问题
I'd like you to give me some advice in order to tackle this problem. At college I've been solving opinion mining tasks but with Twitter the approach is quite different. For example, I used an ensemble learning approach to classify users opinions about a certain Hotel in Spain. Of course, I was given a training set with positive and negative opinions and then I tested with the test set. But now, with twitter, I've found this kind of categorization very difficult.
Do I need to have a training set? and if the answer to this question is positive, don't you think twitter is so temporal so if I have that set, my performance on future topics will be very poor?
I was thinking in getting a dictionary (mainly adjectives) and cross my tweets with it and obtain a term-document matrix but I have no class assigned to any twitter. Also, positive adjectives and negative adjectives could vary depending on the topic and time. So, how to deal with this?
How to deal with the problem of languages? For instance, I'd like to study tweets written in English and those in Spanish, but separately.
Which programming languages do you suggest to do something like this? I've been trying with R packages like tm, twitteR.
回答1:
- Sure, I think the way sentiment is used will stay constant for a few months. worst case you relabel and retrain. Unsupervised learning has a shitty track record for industrial applications in my experience.
- You'll need some emotion/adj dictionary for sentiment stuff- there are some datasets out there but I forget where they are. I may have answered previous questions with better info.

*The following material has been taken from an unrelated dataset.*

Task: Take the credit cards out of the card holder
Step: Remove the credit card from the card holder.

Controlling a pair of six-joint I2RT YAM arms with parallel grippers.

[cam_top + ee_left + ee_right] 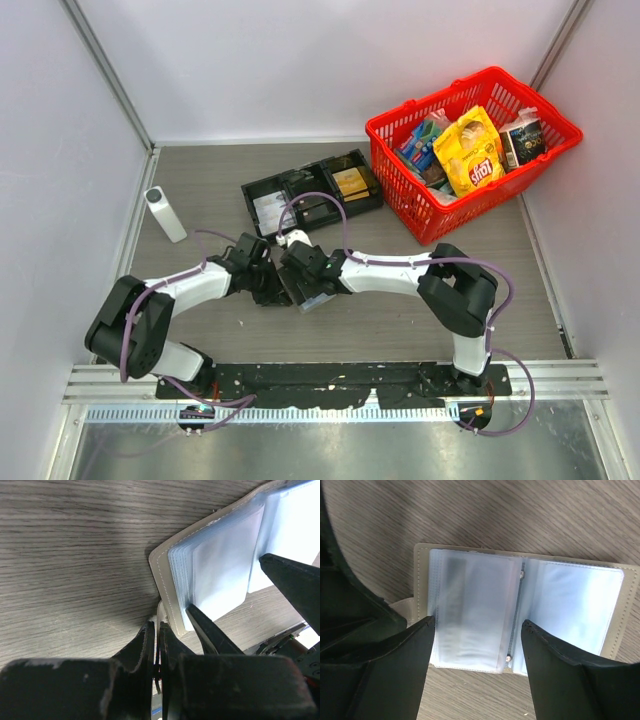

- Just do English tweets, it's fairly easy to build a language classifier, but you want to start small, so take it easy on yourself
- Python (NLTK) if you want to do it easily in a small amount of code. Java has good NLP stuff, but Python and it's libraries are way more user friendly
回答2:
This site: https://sites.google.com/site/miningtwitter/questions/sentiment provides 3 ways to do sentiment analysis using R.
The twitter package is now updated to work with the new twitter API. I'd you download the source version of the package to avoid getting duplicated tweets.
I'm working on a spanish dictionary for opinion mining, and would publish somewhere accesible.
cheers!
回答3:
Sentiment Analysis will give only 3 results as said above - positive, negative and neutral. I found a tutorial on Twitter Sentiment analysis and it's quiet easy.
I found it here - https://www.ai-ml.tech/twitter-sentiment-analysis/
Only 3 dependencies, i downloaded and lesser code, done. Just go through it, you will get the solution.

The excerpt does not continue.